Latest revision as of 21:16, 1 April 2024

credit for this assignment: Finn Voichick and Dennis Cosgrove

Motivation

interface AccumulatorCombinerReducer<V,A,R> is fundamental to the MapReduce assignments, providing four of the five methods which allow clients to well use interface MapReduceFramework<E,K,V,A,R>.

First, we will implement abstract class ClassicReducer<V,R> which will provide the basic MapReduce functionality used by the PageRank algorithm which made Google's original search engine so effective.

Then, we will implement two AccumulatorCombinerReducers which can serve to sum mutable containers of Integers. Thus, they will pair well with the previous Mappers exercise.

Background

The Java streams framework uses interface Collector<T,A,R> to allow clients to customize the four methods to create, accumulate, combine, and reduce. interface Collector<T,A,R> chose to add an extra level of indirection to allow a hyper-lambdafication style.

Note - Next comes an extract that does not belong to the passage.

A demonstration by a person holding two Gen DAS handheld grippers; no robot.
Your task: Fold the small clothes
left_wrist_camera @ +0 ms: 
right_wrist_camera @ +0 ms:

While there is nothing fundamentally wrong with this approach, it was eventually deemed more trouble than it was worth for CSE 231s. To learn more about Collector and its connection to AccumulatorCombinerReducer, check out this Rosetta Stone.

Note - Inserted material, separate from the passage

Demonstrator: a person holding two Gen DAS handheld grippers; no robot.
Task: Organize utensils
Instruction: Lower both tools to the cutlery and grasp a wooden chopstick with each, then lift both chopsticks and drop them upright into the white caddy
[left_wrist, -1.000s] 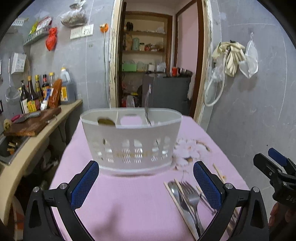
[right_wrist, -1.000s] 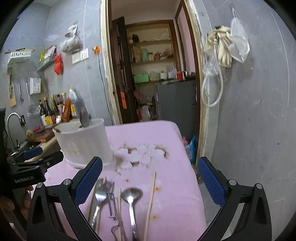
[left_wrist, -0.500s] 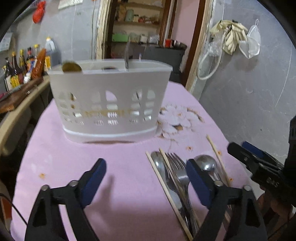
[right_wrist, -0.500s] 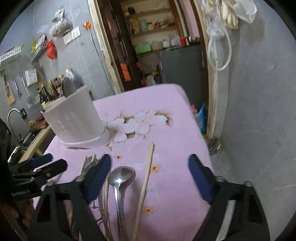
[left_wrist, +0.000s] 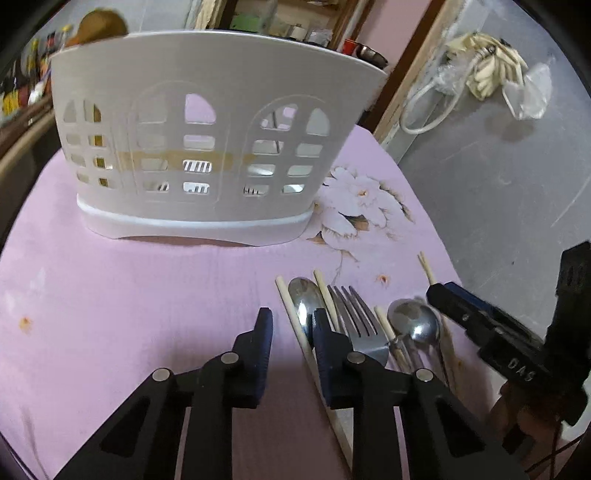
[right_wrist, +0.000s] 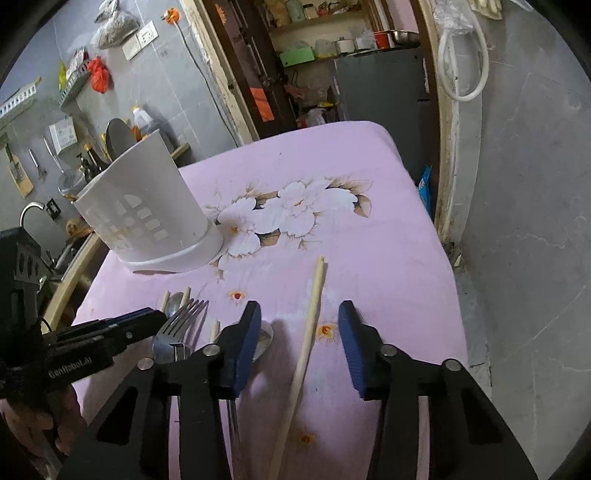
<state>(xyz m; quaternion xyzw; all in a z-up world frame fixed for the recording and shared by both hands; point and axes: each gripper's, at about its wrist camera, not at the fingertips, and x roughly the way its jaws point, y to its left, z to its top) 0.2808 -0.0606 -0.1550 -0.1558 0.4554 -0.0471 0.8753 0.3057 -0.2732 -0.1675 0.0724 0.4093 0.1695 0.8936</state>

interface AccumulatorCombinerReducer<V,A,R>

AccumulatorCombinerReducer<V, A, R>  
public interface AccumulatorCombinerReducer<V, A, R> {
	A createMutableContainer();

	void accumulate(A container, V item);

	void combine(A containerA, A containerB);

	R reduce(A container);
}

createMutableContainer()

We use createMutableContainer() to create a new mutable container. For classic map reduce this would be a List<V>.

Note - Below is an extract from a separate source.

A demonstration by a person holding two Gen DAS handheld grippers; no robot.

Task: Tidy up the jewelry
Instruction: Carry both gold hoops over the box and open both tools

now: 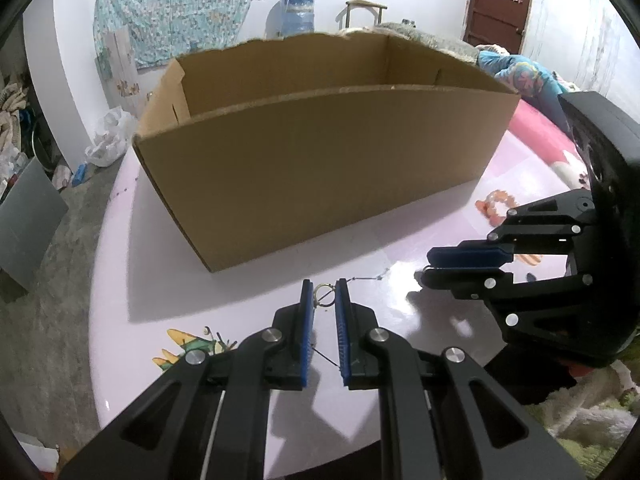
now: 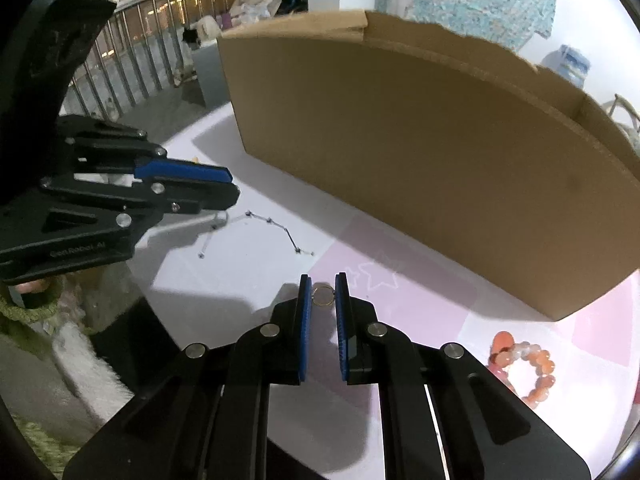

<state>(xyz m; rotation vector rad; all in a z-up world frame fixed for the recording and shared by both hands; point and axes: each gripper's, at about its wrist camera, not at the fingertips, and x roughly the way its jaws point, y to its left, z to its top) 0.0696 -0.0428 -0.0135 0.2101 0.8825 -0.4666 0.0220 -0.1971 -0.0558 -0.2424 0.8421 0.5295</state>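
Right claw [image 2: 323, 294] pinches a small ring [image 2: 322, 295]; left claw [image 1: 324, 294] pinches the chain necklace [image 1: 366, 279]. Cardboard box [image 2: 420, 152] stands close ahead on the bench [image 2: 240, 280].

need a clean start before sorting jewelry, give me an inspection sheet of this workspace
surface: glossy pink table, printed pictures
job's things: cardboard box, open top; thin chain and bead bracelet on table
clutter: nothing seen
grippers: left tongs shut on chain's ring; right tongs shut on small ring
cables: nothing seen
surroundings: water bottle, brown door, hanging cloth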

accumulate(container,item)

We use accumulate(container,item) to accumulate a value. For classic map reduce this would add an item to a list.

combine(containerA,containerB)

We use combine(containerA,containerB) to combine two accumulated mutable containers. You must combine containerB into containerA.

reduce(container)

We use reduce(container) to produce the distilled value of the container.

Code To Use

List<E>

class ArrayList<E>
class LinkedList<E>

class MutableInt

Code To Implement

ClassicReducer

The classic MapReduce approach always uses a List of Vs as its mutable container. This abstract class will prove useful in this exercise and in future ones.

class: ClassicReducer.java Java.png
methods: createMutableContainer
accumulate
combine
package: mapreduce.apps.reducer.classic.exercise
source folder: student/src/main/java

createMutableContainer

method: List<V> createMutableContainer() Sequential.svg (sequential implementation only)

Construct a new instance of a List. ArrayList and LinkedList are two classes each of which implement the interface List.

accumulate

method: void accumulate(List<V> container, V item) Sequential.svg (sequential implementation only)

Mutate the specified container by adding the specified item.

combine

method: void combine(List<V> containerA, List<V> containerB) Sequential.svg (sequential implementation only)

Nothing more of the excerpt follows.